Das Buch erscheint, es wird also nicht hinausgeschmuggelt .
    Ein halbes Jahr später erhält er eine Reihe von Preisen dafür, auch den größten skandinavischen Literaturpreis, den Preis des Nordischen Rats. Die Preisverleihung findet im Stadshus von Stockholm statt, in der Blauen Halle, die voll besetzt ist, weil der Nordische Rat zusammentritt. Fast tausend Personen sitzen da, und er hält eine Rede und dankt für den Preis.
    Hinterher Festessen im Goldenen Saal.
    Er hat als Ehrengast einen Platz an dem Tisch, an dem sämtliche nordischen Ministerpräsidenten sitzen.
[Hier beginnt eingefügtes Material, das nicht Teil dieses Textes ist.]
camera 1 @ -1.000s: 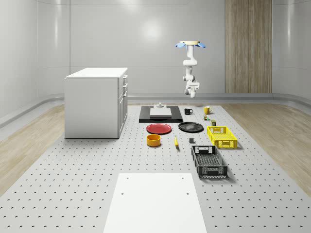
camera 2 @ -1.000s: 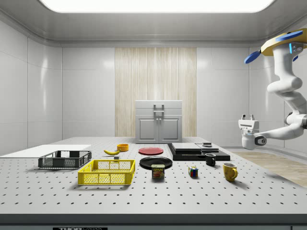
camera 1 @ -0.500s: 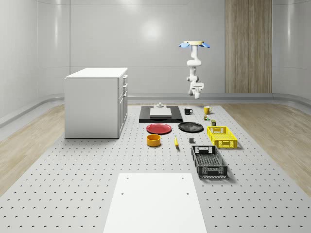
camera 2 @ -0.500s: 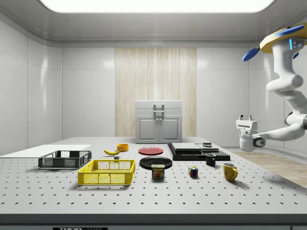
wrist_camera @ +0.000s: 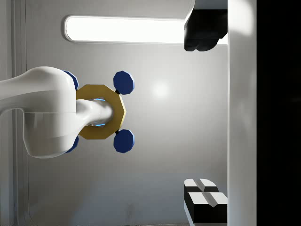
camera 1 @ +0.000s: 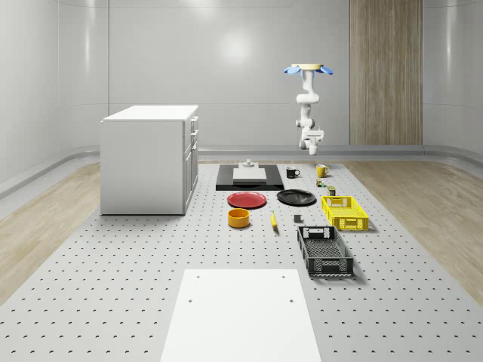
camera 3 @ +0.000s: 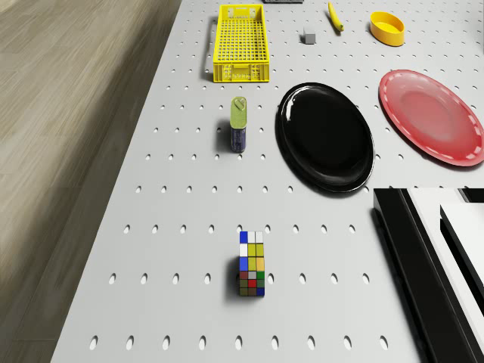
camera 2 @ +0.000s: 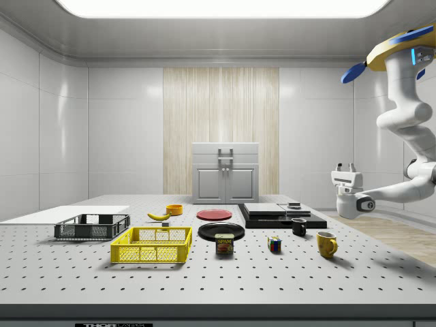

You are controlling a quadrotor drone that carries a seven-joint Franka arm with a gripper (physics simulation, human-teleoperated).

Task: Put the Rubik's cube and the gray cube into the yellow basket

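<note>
Rubik's cube unmoved; drone has shifted rightward overhead.

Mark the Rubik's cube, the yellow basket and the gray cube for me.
Rubik's cube (camera 3: 252, 265): drone view, on its near side face.
Yellow basket (camera 3: 242, 72): drone view, on its near end wall.
Gray cube (camera 3: 309, 35): drone view, on its top face.

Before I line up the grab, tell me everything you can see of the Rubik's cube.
The multicoloured Rubik's cube sits flat on the perforated grey table, faces scrambled in blue, yellow, white, red and green tiles. Nothing touches it. It stands between the Spam can and the yellow mug in the side view, outside the yellow mesh basket.
</note>
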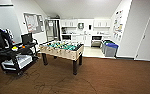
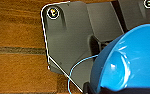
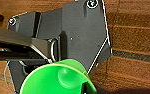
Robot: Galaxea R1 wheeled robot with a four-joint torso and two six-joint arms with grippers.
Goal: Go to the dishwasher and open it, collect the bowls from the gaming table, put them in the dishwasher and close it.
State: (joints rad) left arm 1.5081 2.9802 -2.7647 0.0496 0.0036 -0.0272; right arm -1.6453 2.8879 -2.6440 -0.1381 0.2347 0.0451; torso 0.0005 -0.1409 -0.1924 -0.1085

Sie reden abwartend und vorsichtig mit ihm, als sei er jetzt Experte für politische Krisen und die sie steuernden Mechanismen geworden, und als müsse man ihm deshalb mit Respekt oder fragend begegnen. Er findet, hier wie im späteren Leben, dass er mit Politikern selten über etwas Wichtiges sprechen kann; es handelt sich um eine gegenseitige Scheu, was wichtig ist, ist gewissermaßen dem Buch vorbehalten .
    Er kann nur durch ein Buch sprechen, sie können nur dadurch hören. Von Angesicht zu Angesicht wissen sie sich nichts zu sagen.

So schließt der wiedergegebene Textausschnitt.